Entonces, el español se aproximó a César.
– Mi señor -le dijo en tono melódico pero ominoso, cual el primer soplo de viento que se erige en cántico a la inminencia de la tormenta-. Debo hablaros en privado.
– ¿En privado? -repitió César-. ¿Queréis hablarme en privado? Traéis esas espantosas noticias de que el vizconde Roger viene hacia aquí… -gesticuló con desconsolada elocuencia hacia la torre del homenaje, representativa del castillo a medio construir, e indicó con gestos tan precisos que le habrían valido el apoyo de un mimo profesional el hecho de que sus ropas, en su más elevado nivel, eran apropiadas compañeras del propio atuendo hecho jirones de Jesús-. Y me decís que Roger se halla en camino, ¿y luego vais e imploráis mis favores? ¡Bah! -En los ojos azules de César brilló la incomprensión, pero estaba demasiado deprimido como para hacerlos destellar de furia. No consiguieron, por tanto, descomponer el complejo equilibrio del español entre la pesadumbre y el optimismo, mientras que en las palabras de César, Jesús captaba un estimulante desaire de su talante personal.
– ¡Yo no os imploro favores, mi señor! -dijo, igualando casi la altura de César, pues tanto contribuía a elevarle el orgullo-. Es el lema de nuestra familia: Non rogo, capio; «Yo no ruego, sino que tomo».

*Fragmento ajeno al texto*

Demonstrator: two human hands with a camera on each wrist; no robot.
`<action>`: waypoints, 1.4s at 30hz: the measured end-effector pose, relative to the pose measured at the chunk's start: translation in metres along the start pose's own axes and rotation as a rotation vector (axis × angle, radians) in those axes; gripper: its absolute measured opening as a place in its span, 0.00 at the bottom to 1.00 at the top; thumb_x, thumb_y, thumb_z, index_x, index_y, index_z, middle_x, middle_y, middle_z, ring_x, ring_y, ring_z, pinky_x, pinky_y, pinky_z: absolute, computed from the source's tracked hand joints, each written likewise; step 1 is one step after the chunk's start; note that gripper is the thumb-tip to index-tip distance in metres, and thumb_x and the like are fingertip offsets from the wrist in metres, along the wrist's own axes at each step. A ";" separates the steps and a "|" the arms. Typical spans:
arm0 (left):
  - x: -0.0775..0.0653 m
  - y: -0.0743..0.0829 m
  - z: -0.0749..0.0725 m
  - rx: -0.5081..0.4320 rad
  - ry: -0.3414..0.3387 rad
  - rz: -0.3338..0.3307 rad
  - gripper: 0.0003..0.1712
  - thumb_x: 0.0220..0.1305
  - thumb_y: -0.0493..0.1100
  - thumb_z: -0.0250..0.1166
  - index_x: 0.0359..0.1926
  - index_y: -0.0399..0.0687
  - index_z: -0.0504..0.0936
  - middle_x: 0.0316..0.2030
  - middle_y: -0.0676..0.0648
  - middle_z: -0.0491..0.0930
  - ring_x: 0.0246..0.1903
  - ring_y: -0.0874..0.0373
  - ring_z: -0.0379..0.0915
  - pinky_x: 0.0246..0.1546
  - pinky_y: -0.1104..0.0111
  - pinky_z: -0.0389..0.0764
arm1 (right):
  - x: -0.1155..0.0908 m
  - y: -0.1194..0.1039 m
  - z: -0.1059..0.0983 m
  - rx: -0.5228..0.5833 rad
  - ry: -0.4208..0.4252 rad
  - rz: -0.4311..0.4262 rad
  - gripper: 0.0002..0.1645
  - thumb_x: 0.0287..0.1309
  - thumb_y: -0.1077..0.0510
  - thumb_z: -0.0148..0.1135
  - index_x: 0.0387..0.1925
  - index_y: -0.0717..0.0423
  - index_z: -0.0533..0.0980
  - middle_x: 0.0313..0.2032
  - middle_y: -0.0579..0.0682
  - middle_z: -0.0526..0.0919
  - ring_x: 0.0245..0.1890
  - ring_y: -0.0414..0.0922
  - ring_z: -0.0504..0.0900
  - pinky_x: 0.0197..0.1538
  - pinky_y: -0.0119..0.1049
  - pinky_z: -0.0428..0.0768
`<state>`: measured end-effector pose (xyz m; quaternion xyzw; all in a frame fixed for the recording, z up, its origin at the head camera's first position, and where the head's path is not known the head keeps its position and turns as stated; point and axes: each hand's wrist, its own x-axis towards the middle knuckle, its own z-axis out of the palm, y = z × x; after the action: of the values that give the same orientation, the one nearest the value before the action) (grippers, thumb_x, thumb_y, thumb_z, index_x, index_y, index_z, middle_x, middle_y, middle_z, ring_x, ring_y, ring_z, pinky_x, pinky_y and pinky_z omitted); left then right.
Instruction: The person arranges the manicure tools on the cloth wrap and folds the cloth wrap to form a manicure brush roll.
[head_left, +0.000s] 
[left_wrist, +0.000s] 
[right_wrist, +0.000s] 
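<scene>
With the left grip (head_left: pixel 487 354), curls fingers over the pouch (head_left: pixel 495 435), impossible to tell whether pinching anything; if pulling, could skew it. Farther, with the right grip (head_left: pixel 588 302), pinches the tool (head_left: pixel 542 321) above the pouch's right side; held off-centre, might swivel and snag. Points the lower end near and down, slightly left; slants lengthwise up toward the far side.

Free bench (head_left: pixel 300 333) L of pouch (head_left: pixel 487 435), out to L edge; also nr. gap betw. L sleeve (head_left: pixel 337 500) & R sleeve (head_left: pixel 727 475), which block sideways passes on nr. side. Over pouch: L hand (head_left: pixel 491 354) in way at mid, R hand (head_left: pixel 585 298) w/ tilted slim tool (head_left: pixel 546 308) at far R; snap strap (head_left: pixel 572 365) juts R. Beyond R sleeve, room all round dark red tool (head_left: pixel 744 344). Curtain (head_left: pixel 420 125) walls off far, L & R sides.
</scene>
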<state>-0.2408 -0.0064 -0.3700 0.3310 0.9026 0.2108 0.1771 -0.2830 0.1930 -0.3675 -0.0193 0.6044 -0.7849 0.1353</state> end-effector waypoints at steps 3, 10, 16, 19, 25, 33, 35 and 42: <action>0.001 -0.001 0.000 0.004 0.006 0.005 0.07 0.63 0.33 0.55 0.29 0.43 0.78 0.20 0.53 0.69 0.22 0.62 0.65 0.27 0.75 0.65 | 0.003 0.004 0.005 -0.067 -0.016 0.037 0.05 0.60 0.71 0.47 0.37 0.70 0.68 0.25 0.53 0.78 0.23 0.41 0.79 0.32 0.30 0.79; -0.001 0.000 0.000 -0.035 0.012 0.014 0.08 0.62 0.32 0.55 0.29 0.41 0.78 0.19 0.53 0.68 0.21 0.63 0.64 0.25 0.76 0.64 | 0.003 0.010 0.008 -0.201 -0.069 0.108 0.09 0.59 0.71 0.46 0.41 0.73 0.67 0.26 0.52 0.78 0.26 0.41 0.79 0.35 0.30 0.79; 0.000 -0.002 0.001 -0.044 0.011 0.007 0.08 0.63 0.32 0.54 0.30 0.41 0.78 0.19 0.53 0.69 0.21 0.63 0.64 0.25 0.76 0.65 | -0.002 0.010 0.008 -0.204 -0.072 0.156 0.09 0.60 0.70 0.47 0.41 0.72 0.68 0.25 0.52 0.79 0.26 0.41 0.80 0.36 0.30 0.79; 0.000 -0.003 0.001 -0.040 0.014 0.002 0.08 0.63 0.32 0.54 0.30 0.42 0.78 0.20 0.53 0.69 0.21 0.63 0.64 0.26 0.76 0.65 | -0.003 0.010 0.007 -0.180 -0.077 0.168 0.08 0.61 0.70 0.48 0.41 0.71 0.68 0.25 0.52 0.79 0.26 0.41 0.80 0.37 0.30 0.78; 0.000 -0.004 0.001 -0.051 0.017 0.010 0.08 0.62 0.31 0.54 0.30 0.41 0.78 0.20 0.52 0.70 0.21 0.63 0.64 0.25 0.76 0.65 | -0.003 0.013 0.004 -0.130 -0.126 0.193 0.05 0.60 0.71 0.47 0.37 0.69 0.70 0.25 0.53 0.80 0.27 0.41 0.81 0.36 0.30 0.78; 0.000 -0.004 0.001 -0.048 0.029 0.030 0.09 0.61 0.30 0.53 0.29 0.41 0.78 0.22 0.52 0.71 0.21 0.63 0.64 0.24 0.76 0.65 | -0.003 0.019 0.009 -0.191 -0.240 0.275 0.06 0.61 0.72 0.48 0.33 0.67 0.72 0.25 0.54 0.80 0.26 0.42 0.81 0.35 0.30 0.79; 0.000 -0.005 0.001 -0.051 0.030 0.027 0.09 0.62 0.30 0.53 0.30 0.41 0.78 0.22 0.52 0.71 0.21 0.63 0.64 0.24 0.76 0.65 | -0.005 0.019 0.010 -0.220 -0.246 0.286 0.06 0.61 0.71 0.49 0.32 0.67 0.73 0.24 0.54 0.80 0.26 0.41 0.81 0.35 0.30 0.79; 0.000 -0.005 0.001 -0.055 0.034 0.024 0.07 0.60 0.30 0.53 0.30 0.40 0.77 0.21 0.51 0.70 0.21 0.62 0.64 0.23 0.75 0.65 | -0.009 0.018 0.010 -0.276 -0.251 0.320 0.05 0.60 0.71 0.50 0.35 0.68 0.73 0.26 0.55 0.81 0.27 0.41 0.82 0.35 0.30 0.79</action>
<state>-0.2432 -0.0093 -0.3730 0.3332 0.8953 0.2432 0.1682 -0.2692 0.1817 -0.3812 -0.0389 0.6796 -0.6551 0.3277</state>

– Sé latín, gracias -repuso César con irritación, y luego esbozó una ingeniosa sonrisa-. No quiero ofenderos, mi querido amigo, pero o bien el lema de vuestra familia fue elegido de forma prematura, o vuestra familia ha sobrevivido a él. ¡Ja, ja! [Ja, ja! Y con bastante celeridad, además, si debo decirlo. Precisamente hace unos días le señalaba a mi hija que los lemas familiares sólo estaban de moda en los tiempos de mi abuelo. -Se quedó pensativo otra vez-. No causan más que problemas, los lemas familiares. -Se arrepintió ahora de haberse burlado de la dignidad del español, y le dijo-: Me parece que tal vez no debería haber dicho eso acerca de los lemas. ¿Qué puedo hacer por vos?